- YOUR OBJECTIVE
Within the entries below, find the portion that opens with the line containing "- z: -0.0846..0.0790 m" and closes with the line containing "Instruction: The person". Retype that portion exactly and only.
────────────────────────────────────────
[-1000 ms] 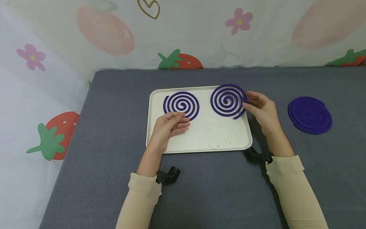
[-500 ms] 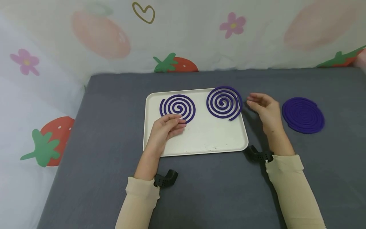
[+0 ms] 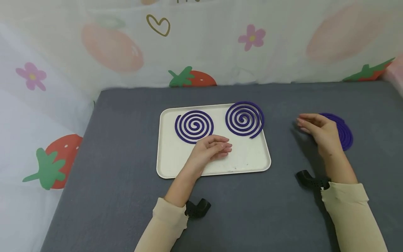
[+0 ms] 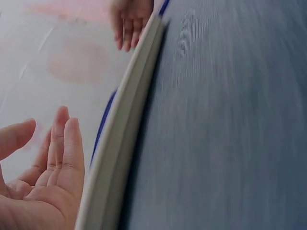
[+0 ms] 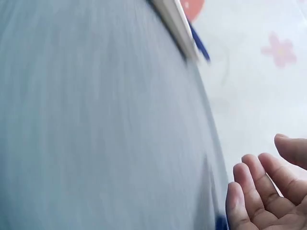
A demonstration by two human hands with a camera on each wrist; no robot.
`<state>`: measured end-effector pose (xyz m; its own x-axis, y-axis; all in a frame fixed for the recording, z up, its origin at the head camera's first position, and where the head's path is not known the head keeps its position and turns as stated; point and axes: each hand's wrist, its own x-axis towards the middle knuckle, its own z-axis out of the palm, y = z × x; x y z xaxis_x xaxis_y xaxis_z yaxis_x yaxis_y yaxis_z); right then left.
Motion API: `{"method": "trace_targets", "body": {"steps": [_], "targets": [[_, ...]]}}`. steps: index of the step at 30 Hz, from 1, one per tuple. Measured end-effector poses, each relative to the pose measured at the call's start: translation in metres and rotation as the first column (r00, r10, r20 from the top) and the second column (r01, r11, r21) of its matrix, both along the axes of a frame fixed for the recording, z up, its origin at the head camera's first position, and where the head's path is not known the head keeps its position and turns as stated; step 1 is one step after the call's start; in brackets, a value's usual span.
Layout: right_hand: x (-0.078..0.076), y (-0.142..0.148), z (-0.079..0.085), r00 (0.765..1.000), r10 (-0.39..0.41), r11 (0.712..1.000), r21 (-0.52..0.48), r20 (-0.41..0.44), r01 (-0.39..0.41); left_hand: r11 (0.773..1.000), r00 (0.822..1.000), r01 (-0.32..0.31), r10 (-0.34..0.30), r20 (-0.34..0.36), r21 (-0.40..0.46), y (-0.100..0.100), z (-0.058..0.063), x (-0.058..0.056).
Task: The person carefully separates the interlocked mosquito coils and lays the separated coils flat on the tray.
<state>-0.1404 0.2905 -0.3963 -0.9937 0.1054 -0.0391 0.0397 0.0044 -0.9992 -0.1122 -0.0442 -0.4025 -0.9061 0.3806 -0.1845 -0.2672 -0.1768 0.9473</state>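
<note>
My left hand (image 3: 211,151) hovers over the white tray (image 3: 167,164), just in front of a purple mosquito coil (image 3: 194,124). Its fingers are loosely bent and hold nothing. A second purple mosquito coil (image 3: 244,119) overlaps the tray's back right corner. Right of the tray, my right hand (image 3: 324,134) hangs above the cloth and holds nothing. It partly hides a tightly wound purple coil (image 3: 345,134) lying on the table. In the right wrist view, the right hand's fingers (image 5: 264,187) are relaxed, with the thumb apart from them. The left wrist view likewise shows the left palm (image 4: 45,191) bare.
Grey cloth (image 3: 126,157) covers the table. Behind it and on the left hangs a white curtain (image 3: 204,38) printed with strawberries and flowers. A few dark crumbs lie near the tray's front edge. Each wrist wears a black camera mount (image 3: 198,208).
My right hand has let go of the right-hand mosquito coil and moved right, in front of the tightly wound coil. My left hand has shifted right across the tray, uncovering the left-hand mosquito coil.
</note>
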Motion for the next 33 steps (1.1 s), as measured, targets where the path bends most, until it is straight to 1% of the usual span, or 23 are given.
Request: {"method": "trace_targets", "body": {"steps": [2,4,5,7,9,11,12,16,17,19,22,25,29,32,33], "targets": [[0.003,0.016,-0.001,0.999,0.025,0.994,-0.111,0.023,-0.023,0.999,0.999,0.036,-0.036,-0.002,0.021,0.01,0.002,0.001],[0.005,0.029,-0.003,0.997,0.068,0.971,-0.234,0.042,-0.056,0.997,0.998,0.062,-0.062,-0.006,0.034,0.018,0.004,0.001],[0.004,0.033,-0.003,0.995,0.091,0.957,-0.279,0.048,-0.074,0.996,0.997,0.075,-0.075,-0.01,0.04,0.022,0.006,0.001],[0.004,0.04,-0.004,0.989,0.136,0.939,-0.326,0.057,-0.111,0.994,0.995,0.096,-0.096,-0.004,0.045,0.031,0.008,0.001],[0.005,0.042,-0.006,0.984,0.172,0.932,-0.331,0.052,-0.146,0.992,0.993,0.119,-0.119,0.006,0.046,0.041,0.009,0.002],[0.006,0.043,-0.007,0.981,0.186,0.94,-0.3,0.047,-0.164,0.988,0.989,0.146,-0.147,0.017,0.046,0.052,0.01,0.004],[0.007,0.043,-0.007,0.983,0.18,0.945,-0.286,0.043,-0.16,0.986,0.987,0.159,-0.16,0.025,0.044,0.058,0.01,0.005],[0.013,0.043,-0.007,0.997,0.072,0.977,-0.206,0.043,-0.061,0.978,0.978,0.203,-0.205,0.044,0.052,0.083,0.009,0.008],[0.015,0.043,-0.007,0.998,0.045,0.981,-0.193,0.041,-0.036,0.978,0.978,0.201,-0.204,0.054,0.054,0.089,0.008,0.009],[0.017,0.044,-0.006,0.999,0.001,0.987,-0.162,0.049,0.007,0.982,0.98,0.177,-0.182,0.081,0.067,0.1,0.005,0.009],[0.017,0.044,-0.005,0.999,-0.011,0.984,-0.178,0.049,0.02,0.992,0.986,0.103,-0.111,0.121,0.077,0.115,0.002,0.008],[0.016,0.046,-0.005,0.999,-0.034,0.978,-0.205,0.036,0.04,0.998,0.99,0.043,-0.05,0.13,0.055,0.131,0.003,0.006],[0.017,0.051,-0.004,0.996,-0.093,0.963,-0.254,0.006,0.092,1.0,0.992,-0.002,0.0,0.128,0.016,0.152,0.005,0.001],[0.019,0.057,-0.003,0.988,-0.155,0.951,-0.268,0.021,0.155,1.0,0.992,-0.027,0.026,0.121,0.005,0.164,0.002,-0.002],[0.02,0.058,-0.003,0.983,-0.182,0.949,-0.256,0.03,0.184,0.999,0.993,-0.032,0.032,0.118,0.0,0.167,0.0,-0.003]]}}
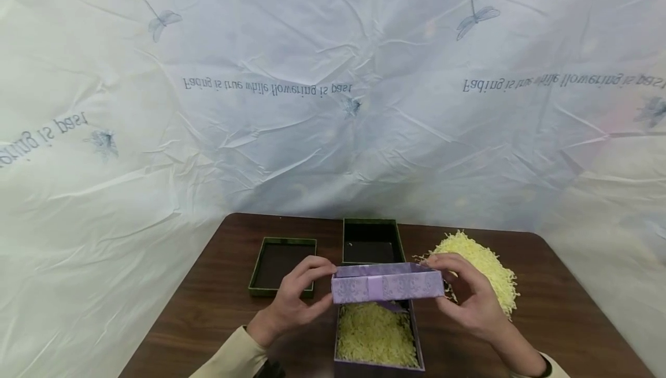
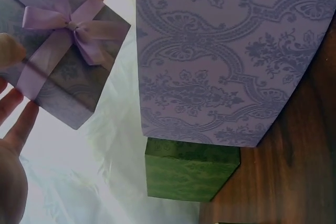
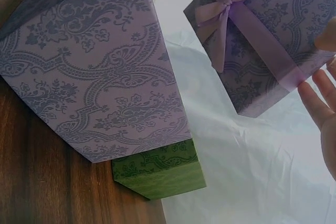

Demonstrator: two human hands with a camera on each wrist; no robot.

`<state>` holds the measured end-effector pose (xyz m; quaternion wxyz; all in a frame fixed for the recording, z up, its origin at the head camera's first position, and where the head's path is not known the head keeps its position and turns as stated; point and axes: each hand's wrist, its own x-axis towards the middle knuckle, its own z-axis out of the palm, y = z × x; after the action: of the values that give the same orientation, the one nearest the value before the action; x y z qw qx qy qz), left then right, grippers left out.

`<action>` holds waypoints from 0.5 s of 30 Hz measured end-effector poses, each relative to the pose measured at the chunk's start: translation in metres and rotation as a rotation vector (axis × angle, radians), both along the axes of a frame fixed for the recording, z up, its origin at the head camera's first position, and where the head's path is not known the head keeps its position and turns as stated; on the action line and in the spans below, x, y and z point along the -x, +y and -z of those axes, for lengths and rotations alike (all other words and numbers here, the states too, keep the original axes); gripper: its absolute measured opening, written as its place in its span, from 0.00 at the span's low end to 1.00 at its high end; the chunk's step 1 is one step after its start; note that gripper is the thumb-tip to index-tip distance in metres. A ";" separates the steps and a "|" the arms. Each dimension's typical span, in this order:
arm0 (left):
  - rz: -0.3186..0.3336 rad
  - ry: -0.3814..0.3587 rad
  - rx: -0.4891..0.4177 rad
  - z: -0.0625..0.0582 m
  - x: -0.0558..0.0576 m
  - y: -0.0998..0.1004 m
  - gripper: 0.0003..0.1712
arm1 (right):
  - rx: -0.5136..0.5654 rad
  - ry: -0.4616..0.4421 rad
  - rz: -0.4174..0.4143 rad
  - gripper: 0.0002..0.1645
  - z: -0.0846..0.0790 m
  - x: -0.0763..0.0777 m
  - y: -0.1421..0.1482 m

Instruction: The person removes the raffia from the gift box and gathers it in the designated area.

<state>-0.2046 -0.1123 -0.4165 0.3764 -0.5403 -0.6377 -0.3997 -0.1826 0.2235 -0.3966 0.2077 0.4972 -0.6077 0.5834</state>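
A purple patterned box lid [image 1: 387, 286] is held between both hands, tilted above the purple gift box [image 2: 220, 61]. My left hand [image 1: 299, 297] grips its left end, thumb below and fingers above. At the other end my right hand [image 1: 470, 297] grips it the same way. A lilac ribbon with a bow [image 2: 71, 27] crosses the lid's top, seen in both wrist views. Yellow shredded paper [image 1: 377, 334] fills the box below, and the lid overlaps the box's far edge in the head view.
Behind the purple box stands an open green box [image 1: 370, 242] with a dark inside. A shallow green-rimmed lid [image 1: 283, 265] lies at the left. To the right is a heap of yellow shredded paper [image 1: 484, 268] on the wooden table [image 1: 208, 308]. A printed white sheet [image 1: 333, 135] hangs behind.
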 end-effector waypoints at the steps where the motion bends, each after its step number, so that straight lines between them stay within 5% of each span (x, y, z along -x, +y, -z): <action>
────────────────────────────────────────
- WORKED SOLUTION
  - z: -0.0846..0.0790 m
  - x: -0.0763..0.0777 m
  - y: -0.1421..0.1482 m

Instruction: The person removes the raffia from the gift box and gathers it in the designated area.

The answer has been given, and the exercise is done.